UNITED STATES DISTRICT COURT NORTHERN DISTRICT OF CALIFORNIA


August 10, 2004

BRITESMILE, INC, ET AL., PLAINTIFFS,
v.
DISCUS DENTAL INC, ET AL., DEFENDANTS.

ORDER DENYING PLAINTIFF'S DISCOVERY REQUEST (Docket # 205)

Before the Court is the parties' joint statement regarding a discovery dispute. All discovery in this case has been referred by the district court (Hon. Jeffrey S. White) pursuant to Civil Local Rule 72-1 and 28 U.S.C. §636(b). This Court finds the matter suitable for decision without oral argument, as provided by Civil Local Rule 7-6. The parties state that they have met and conferred numerous times in an attempt to resolve their dispute but have not succeeded. The Court accepts their statement as adequate to show compliance with Civil Local Rule 37.

Plaintiff BriteSmile asks the Court to order Defendant Discus Dental to produce Privilege Log item Nos. 3-11, 13-17, 19, 20, 24, 25, 29, 30, 34, 423 and 1350, prior to the deadline imposed by Patent Local Rule 3-8. BriteSmile claims the items are relevant and not privileged and are therefore discoverable under Rule 26, Federal Rules of Civil Procedure. BriteSmile contends that any claim of privilege for attorney client communications or attorney work product have been waived by disclosure to Dr. Salim Nathoo. Furthermore, BriteSmile claims that Patent Local Rule 2-5(d) does not apply and therefore opinion letters such as document Nos. 7, 34 and 423 and 1350 should be produced prior to the deadline in Patent Local Rule 3-8, which is 50 days after the trial court issues its claims construction order. BriteSmile claims documents Nos. 7 and 423 were created before the patents in suit had issued, and No. 34, although created after the '933 patent issued, is directed to light-activated tooth whitening, while Discus has stated its technology is not light-activated. Therefore, BriteSmile contends these documents could not relate to a defense against a charge of willful infringement. BriteSmile claims the documents are crucial to its case against Discus and Dr. Nathoo for breach of contract and misappropriation of trade secrets in that they reflect how Discus valued the intellectual property it was receiving from Dr. Nathoo.

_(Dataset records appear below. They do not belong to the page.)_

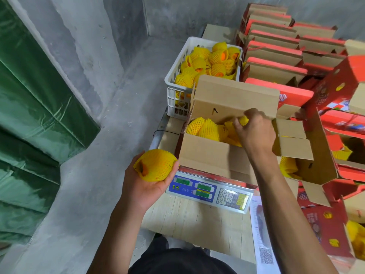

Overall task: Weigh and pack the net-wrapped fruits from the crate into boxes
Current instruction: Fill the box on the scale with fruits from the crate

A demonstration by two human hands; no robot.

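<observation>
The person stands at the near edge of the surface, where a digital scale carries an open cardboard box already part-filled with net-wrapped fruits. Behind it, toward the far edge, a white plastic crate holds the remaining stock of yellow-netted fruit.

The left hand is palm up just off the box's near-left corner, its fingers curled under and around one net-wrapped fruit, which sits in the cup of the palm with the open end of its net turned toward the left. The right hand reaches down inside the box at its far-right side, fingers pinching the net of a fruit in the box close against the raised back flap.

What matters for the next move, as I read it, is that the held fruit lies to the left of and slightly nearer than the box opening, beside the near wall and not over it. The left hand is plainly the nearer one to carry it in, travelling right and away over the near flap. The open space seems to be in the middle of the box, between the netted fruits on the left and the right hand. The scale's green readouts are too blurred to read.

Red printed cartons are stacked along the right.
</observation>
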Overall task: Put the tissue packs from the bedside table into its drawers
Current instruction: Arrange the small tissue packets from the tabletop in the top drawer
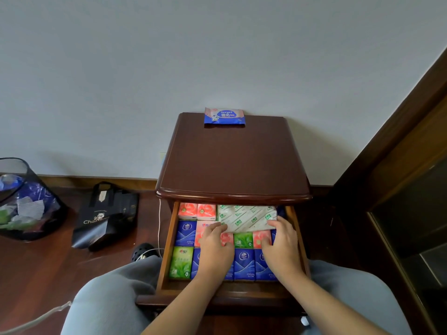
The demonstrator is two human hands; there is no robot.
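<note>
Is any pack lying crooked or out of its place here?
Yes. The big white pack lies askew on the neat small packs in the drawer. One blue pack remains on the tabletop.

**Where things sit at the table**

The drawer [169, 238] stands pulled out under the table [237, 160] top, packed with small tissue packs [244, 263] in rows. A larger pack [246, 217] lies on top of them at the back right, with the left hand [214, 247] and right hand [283, 245] at its near edge. One wipes pack [224, 116] stands on the table top against the wall [217, 56]. On the floor [36, 269] to the left sit a bag [106, 216] and, farther left, a bin [24, 199].
</note>
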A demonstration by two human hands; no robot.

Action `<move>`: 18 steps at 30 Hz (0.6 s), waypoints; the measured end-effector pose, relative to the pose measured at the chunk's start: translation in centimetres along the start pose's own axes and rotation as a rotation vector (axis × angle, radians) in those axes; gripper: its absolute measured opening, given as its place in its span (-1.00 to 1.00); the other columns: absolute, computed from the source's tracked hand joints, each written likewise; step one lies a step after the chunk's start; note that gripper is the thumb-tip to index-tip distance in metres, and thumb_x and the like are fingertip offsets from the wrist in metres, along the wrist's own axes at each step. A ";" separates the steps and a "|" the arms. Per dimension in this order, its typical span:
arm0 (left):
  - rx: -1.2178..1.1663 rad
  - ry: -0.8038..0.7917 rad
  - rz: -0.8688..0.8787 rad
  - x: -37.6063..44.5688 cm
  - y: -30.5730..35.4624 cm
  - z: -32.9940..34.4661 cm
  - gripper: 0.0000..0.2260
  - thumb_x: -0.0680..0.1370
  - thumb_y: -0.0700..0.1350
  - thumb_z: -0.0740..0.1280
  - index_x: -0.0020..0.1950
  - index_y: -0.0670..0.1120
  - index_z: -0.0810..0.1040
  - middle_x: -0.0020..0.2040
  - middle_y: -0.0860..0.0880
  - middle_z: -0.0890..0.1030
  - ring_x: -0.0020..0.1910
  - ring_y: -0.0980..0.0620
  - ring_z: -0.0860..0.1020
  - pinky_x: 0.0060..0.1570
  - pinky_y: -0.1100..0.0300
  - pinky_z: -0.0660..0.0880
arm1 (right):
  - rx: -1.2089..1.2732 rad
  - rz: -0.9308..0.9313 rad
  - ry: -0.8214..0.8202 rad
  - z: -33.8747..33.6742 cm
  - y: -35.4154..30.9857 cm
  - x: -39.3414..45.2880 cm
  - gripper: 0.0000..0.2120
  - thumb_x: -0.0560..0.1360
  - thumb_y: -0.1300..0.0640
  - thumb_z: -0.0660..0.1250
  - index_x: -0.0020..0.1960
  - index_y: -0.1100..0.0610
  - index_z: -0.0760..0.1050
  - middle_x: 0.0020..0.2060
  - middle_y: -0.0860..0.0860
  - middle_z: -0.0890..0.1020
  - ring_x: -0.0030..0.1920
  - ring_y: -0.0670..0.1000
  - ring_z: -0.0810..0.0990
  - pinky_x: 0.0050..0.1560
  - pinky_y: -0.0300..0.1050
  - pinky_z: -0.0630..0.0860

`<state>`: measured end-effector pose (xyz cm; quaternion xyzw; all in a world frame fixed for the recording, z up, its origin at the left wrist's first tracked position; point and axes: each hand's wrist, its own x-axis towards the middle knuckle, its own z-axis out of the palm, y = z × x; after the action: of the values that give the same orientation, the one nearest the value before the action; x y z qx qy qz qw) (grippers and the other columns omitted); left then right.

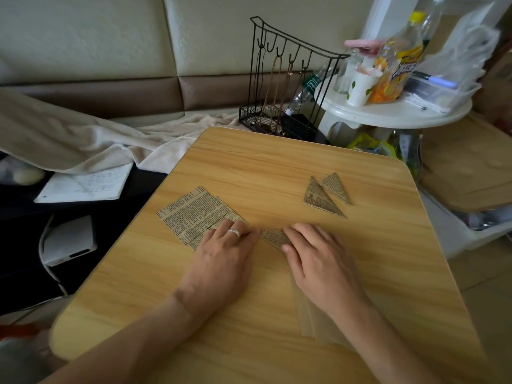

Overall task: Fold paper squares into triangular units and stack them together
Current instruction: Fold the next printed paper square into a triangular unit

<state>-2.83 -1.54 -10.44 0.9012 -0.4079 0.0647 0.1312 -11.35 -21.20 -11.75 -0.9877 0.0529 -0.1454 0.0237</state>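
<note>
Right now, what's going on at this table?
A person is folding newsprint paper on the wooden table. Both hands, left hand and right hand, press a small piece of paper flat between them. A pile of unfolded squares lies beside the left hand. Two finished triangles sit apart at the far right, overlapping, not yet stacked neatly.

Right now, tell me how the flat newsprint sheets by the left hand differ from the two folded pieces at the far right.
The flat sheets are unfolded rectangles; the folded pieces are triangles. The flat sheets are larger and lie overlapped in a loose pile, while the folded pieces are smaller and overlap at one edge. The left hand rests partly on the flat sheets; no hand touches the folded pieces. Both are tan printed newsprint lying on the wooden table.
</note>
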 end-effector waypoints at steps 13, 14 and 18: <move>0.029 0.010 0.006 -0.1 0.3 0.2 -0.54 0.48 -0.06 0.17 0.31 -0.13 0.61 0.16 -0.06 0.59 0.12 -0.13 0.57 0.05 -0.05 0.58 | -0.070 0.172 -0.056 -1.0 2.5 -0.3 -0.55 0.69 -0.13 0.02 0.31 0.07 0.54 0.21 -0.05 0.58 0.18 0.04 0.57 0.15 0.07 0.48; 0.035 0.002 0.010 -0.1 0.4 0.1 -0.54 0.49 -0.05 0.17 0.32 -0.13 0.61 0.16 -0.06 0.59 0.13 -0.13 0.57 0.06 -0.05 0.57 | -0.031 0.138 -0.038 -1.0 2.2 -0.3 -0.54 0.69 -0.13 0.02 0.36 0.08 0.52 0.24 -0.04 0.57 0.20 0.04 0.56 0.17 0.07 0.49; 0.049 -0.028 0.035 0.2 0.6 -0.1 -0.53 0.51 -0.02 0.18 0.36 -0.10 0.59 0.19 -0.06 0.59 0.16 -0.12 0.56 0.05 -0.02 0.56 | 0.114 -0.125 -0.052 -0.6 0.7 -0.8 -0.62 0.71 -0.11 0.09 0.38 -0.02 0.53 0.27 -0.07 0.55 0.23 -0.01 0.52 0.23 0.04 0.49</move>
<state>-3.16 -2.02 -10.18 0.8977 -0.4237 0.0641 0.1022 -12.35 -21.86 -11.44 -0.9895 -0.0178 -0.1236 0.0724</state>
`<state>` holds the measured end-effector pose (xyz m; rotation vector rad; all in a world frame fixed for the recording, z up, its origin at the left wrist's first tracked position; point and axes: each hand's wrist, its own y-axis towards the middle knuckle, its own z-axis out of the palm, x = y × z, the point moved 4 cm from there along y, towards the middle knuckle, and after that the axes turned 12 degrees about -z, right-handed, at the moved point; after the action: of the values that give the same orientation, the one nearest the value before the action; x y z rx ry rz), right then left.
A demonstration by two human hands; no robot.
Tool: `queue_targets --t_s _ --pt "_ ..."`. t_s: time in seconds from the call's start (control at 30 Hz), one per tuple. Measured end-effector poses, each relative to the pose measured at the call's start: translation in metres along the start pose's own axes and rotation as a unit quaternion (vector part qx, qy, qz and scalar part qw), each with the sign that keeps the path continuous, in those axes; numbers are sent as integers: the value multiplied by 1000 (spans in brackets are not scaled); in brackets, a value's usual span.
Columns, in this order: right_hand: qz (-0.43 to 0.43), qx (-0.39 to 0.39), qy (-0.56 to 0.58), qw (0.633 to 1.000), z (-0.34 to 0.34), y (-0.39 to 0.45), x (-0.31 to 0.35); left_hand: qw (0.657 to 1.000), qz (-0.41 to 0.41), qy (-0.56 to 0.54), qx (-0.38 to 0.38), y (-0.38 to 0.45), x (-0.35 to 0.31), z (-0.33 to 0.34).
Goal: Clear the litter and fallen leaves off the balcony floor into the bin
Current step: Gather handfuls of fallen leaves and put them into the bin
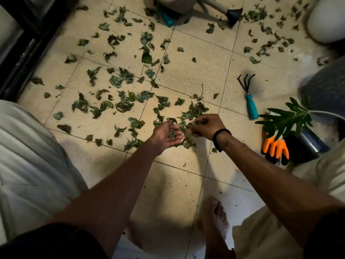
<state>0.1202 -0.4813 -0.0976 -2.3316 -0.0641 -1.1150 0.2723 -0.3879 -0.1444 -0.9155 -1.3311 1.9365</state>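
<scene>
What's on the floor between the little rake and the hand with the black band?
Only bare tile in the head view: the rake lies apart from the right hand, no leaves between.
</scene>
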Motion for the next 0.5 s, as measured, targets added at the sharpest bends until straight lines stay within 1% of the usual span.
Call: queue_targets --t_s 0.03,0.07,0.17,0.2,0.23,0.27,0.33,0.37,0.4,0.43,0.5 --pt "-17 33 -14 999 6 -1 14 1000 -14 -12 15 0 1 3" --pt "-43 67 -53 995 12 -5 28 998 -29 -28 37 -1 2 5" --pt "-116 154 -180 964 28 -18 66 987 -56 -90 120 -8 4 9" --pt "-132 167 -207 955 30 -20 76 983 -56 -116 133 -9 2 8" --pt "-137 157 -211 955 27 -19 84 979 -53 -141 141 -9 0 6" --pt "-134 132 -182 965 20 -16 91 975 -49 -159 149 -10 -3 4" --pt "-105 52 -97 988 -3 -5 93 970 -49 -178 156 -11 -6 -1" --pt "-83 14 -79 993 -16 0 86 970 -47 -183 153 -11 -7 -4" --pt "-52 -9 -91 994 -28 6 71 969 -45 -188 151 -9 -8 -8" --pt "-14 -10 -122 992 -38 9 52 969 -42 -190 152 -6 -8 -11" --pt "87 31 -204 975 -46 6 2 970 -31 -184 153 -5 -7 -17"
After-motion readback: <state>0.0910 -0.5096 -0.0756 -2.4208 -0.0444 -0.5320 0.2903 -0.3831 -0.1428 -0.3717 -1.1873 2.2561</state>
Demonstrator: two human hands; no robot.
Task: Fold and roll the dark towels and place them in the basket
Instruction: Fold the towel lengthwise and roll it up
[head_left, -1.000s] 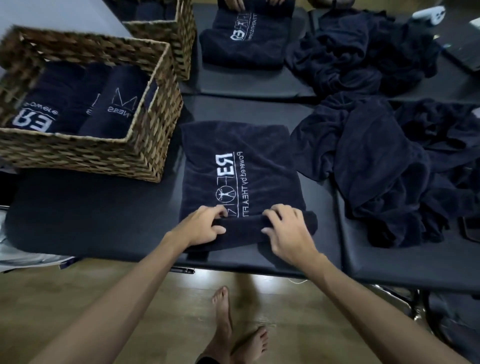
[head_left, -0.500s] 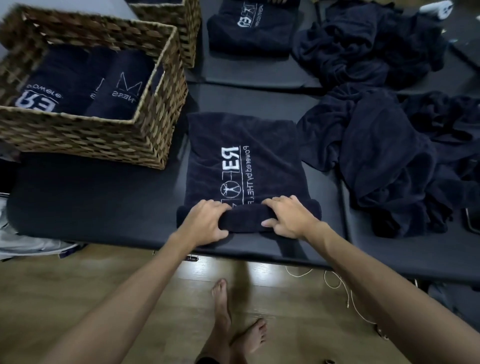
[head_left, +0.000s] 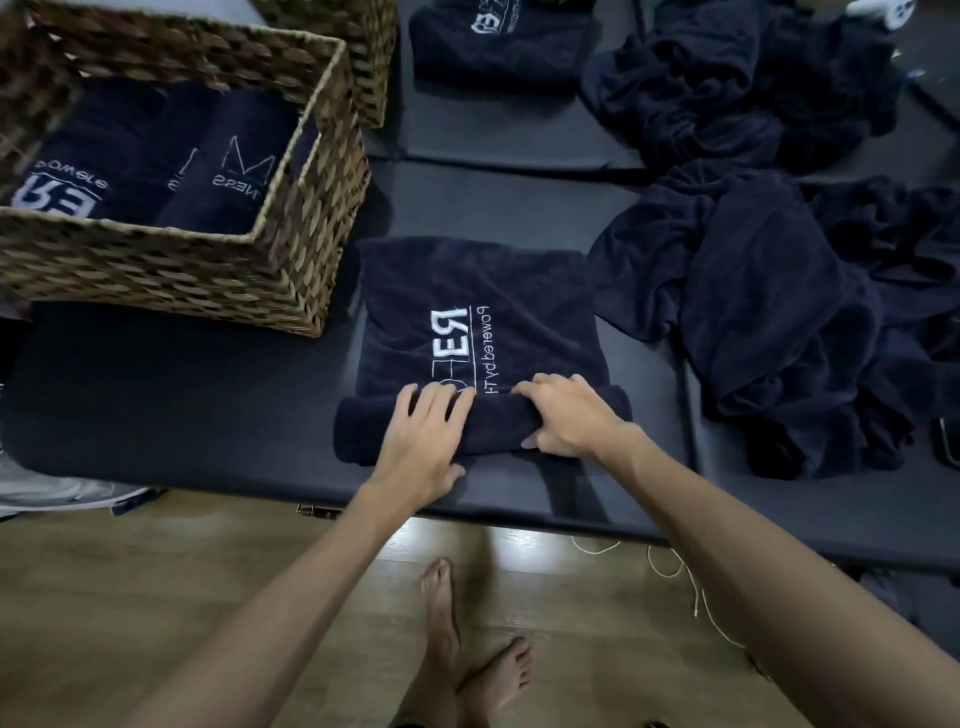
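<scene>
A folded dark towel (head_left: 498, 306) with white lettering lies flat on the black table (head_left: 171, 410) in front of me. Its near end is rolled into a thick tube. My left hand (head_left: 423, 434) presses on the left part of the roll, fingers spread over it. My right hand (head_left: 569, 415) grips the right part of the roll, thumb tucked under. To the left stands a wicker basket (head_left: 218, 265) that holds rolled dark towels (head_left: 228, 171) side by side.
A heap of loose dark towels (head_left: 779, 312) lies to the right, with more behind it. Another folded towel (head_left: 498, 47) and a second wicker basket (head_left: 358, 47) sit on the far table. My bare feet stand on the wooden floor below the table's edge.
The roll has grown thicker and moved away from me, covering more of the lettering. Both hands travelled forward with it.
</scene>
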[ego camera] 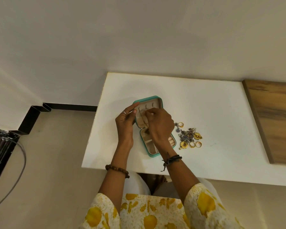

Discus Dental claims that it did not waive any privilege when it disclosed documents to Dr. Nathoo, because its counsel was investigating whether the technology that Discus was purchasing from Dr. Nathoo either (a) infringed any patents, or (b) was itself patentable. Discus was only interested in purchasing the technology if it was patentable and noninfringing, and both Discus and Nathoo shared a common interest in the outcome of Discus' attorneys' analysis of those issues. On this basis, due to the parties' shared legal interest in whether the technology could be patented and not infringe and their shared business interest in the sale of the technology. Discus claims disclosures were made only under a strict duty of confidentiality.

Analysis and Conclusion

Patent Local Rule 2-5 (d) provides that in general a party may not object to a discovery request as premature or decline to provide information required to be disclosed pursuant to FRCivP 26(a)(1). A party may object, however, to responding to certain categories of discovery requests or decline to provide information in its initial disclosures under FRCivP 26(a)(1) on the ground that they are premature in light of the timetable provided in the Patent Local Rules. One of these categories is:

(d) Requests seeking to elicit from an accused infringer the identification of any opinions of counsel, and related documents, that it intends to rely upon as a defense to an allegation of willful infringement.

In addition, Patent Local Rule 3-8 provides that a party defending against a cause of action for willful infringement shall disclose opinion letters related to that defense 50 days following the issuance of the court's claims construction order.

Therefore, under the Patent Local Rules, Discus may validly withhold documents or information reflecting its defense to BriteSmile's charge of willful infringement until 50 days after the trial court issues its claims construction order.

The claims construction hearing in this case was held and submitted on July 28. The order is pending.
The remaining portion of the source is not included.